For this exercise, write out the full listing that follows exactly and skip its pictures.

SUPPLIED DATA:
********

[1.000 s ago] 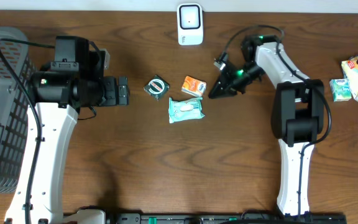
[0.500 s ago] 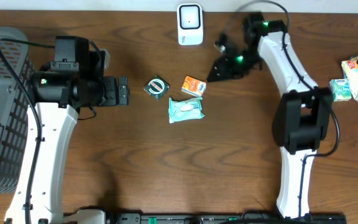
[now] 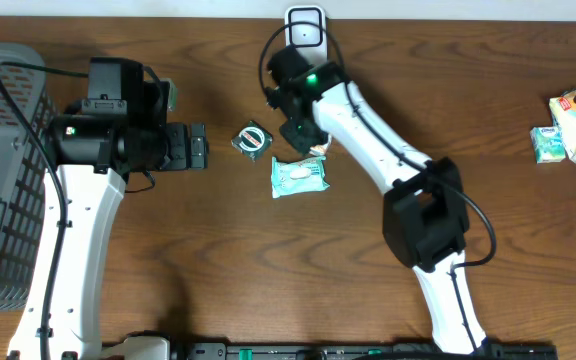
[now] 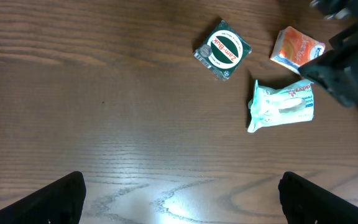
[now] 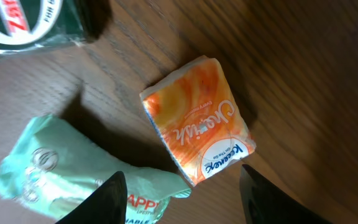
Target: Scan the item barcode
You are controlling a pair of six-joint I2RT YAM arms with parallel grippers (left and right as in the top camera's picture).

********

YOUR RESPONSE:
[1.000 s ago] 
[0.500 s ago] 
[now] 
[now] 
[now] 
Target: Scan the item barcode
You are controlling a pair of six-joint I2RT YAM arms with parallel grippers (left and right as in the top camera's picture).

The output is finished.